Here's a story.  If you have any thoughts on how to solve, would love to hear.  My mother had (s) a Wyndham account.  Could no longer use it, and could not afford the MFs yearly after her husband passed away.  So, we advertised a few places, and sold on EBay for a song.  Someone unknown on the East Coast.  It took some time to get payment, etc. but all the paperwork was done through a closing company in Nevada (her home resort was in LV) and my mother received documents showing title change.  The new owner, states that he has tried to pay the MFs, but his checks are returned.  What the big hold up, according to Wyndham, is that they need my step-father's signature.  Well, did I mention he passed away!  I know that Wyndham received a copy of his death certificate b/c I faxed one to him, and there was a copy when the paperwork was done to change the deed, which Wyndham got.  Wyndham keeps calling and sending bills to my mother,  She, of course, has no idea what to do as they will NOT accept that they will never get her deceased husband's signature.  She initially would call back, talk to someone different every time, and told the same story--they need his signature to proceed.  And, I am unable to call b/c I am not on the deed, so they will not even discuss her account w/ me.  Now, they want her to pay $175 and they will put the account "back in the pool."  These people are a mess to deal with--and I am so glad I did not offer to purchase the account from her.  Besides being incredibly insensitive, they are refusing money for the account.  I just don't understand the motives.  Yes, I have considered that maybe paperwork etc was not done, but don't you think that if this was the issue, this would be Wyndham's excuse.  Any thoughts?  If not, just BEWARE!!


----------



## learnalot (Feb 5, 2011)

loosefeet said:


> Here's a story.  If you have any thoughts on how to solve, would love to hear.  My mother had (s) a Wyndham account.  Could no longer use it, and could not afford the MFs yearly after her husband passed away.  So, we advertised a few places, and sold on EBay for a song.  Someone unknown on the East Coast.  It took some time to get payment, etc. but all the paperwork was done through a closing company in Nevada (her home resort was in LV) and my mother received documents showing title change.  The new owner, states that he has tried to pay the MFs, but his checks are returned.  What the big hold up, according to Wyndham, is that they need my step-father's signature.  Well, did I mention he passed away!  I know that Wyndham received a copy of his death certificate b/c I faxed one to him, and there was a copy when the paperwork was done to change the deed, which Wyndham got.  Wyndham keeps calling and sending bills to my mother,  She, of course, has no idea what to do as they will NOT accept that they will never get her deceased husband's signature.  She initially would call back, talk to someone different every time, and told the same story--they need his signature to proceed.  And, I am unable to call b/c I am not on the deed, so they will not even discuss her account w/ me.  Now, they want her to pay $175 and they will put the account "back in the pool."  These people are a mess to deal with--and I am so glad I did not offer to purchase the account from her.  Besides being incredibly insensitive, they are refusing money for the account.  I just don't understand the motives.  Yes, I have considered that maybe paperwork etc was not done, but don't you think that if this was the issue, this would be Wyndham's excuse.  Any thoughts?  If not, just BEWARE!!

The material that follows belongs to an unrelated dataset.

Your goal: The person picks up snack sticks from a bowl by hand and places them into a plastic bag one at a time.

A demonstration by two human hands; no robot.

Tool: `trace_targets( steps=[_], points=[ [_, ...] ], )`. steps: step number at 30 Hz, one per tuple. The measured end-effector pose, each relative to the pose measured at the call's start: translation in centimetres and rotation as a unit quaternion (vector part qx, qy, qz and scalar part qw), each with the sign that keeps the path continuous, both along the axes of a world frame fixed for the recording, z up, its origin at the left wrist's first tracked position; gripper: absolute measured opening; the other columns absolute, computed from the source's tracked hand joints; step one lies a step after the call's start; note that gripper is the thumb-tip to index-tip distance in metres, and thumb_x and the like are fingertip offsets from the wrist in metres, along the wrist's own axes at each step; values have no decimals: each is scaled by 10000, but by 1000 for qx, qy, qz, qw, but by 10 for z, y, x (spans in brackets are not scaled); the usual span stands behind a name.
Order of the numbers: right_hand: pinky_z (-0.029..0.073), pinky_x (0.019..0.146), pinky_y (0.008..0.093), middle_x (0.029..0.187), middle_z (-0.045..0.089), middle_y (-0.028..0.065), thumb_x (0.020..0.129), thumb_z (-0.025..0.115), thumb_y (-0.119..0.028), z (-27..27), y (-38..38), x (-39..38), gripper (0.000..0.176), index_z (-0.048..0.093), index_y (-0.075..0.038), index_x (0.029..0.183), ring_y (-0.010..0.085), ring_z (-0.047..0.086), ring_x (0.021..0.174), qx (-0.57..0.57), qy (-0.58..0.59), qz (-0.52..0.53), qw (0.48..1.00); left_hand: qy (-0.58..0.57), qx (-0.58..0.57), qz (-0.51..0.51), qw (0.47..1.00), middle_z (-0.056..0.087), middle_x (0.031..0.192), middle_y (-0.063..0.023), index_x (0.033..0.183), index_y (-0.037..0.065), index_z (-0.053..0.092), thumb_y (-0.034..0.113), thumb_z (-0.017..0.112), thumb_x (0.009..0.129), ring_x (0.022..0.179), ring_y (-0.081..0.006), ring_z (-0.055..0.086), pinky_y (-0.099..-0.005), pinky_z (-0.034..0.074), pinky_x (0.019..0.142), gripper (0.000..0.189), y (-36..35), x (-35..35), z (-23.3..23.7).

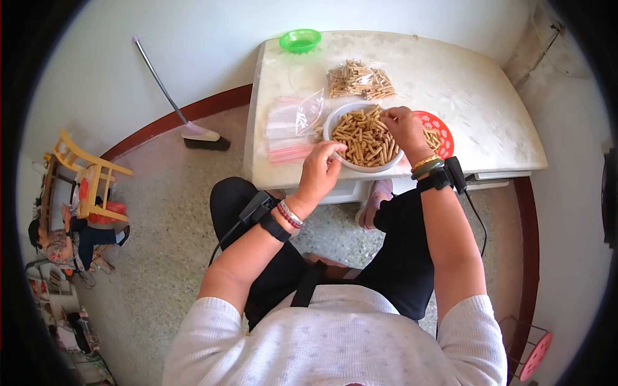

First of all, sorry for your loss and for the hassle you are experiencing trying to deal with it.  I take it that your mother IS on the deed.  If that is correct, I suggest you call for your mother.  I know you said they won't talk to you... They will if you just give your mother's name.


----------



## timeos2 (Feb 5, 2011)

loosefeet said:


> Here's a story.  If you have any thoughts on how to solve, would love to hear.  My mother had (s) a Wyndham account.  Could no longer use it, and could not afford the MFs yearly after her husband passed away.  So, we advertised a few places, and sold on EBay for a song.  Someone unknown on the East Coast.  It took some time to get payment, etc. but all the paperwork was done through a closing company in Nevada (her home resort was in LV) and my mother received documents showing title change.  The new owner, states that he has tried to pay the MFs, but his checks are returned.  What the big hold up, according to Wyndham, is that they need my step-father's signature.  Well, did I mention he passed away!  I know that Wyndham received a copy of his death certificate b/c I faxed one to him, and there was a copy when the paperwork was done to change the deed, which Wyndham got.  Wyndham keeps calling and sending bills to my mother,  She, of course, has no idea what to do as they will NOT accept that they will never get her deceased husband's signature.  She initially would call back, talk to someone different every time, and told the same story--they need his signature to proceed.  And, I am unable to call b/c I am not on the deed, so they will not even discuss her account w/ me.  Now, they want her to pay $175 and they will put the account "back in the pool."  These people are a mess to deal with--and I am so glad I did not offer to purchase the account from her.  Besides being incredibly insensitive, they are refusing money for the account.  I just don't understand the motives.  Yes, I have considered that maybe paperwork etc was not done, but don't you think that if this was the issue, this would be Wyndham's excuse.  Any thoughts?  If not, just BEWARE!!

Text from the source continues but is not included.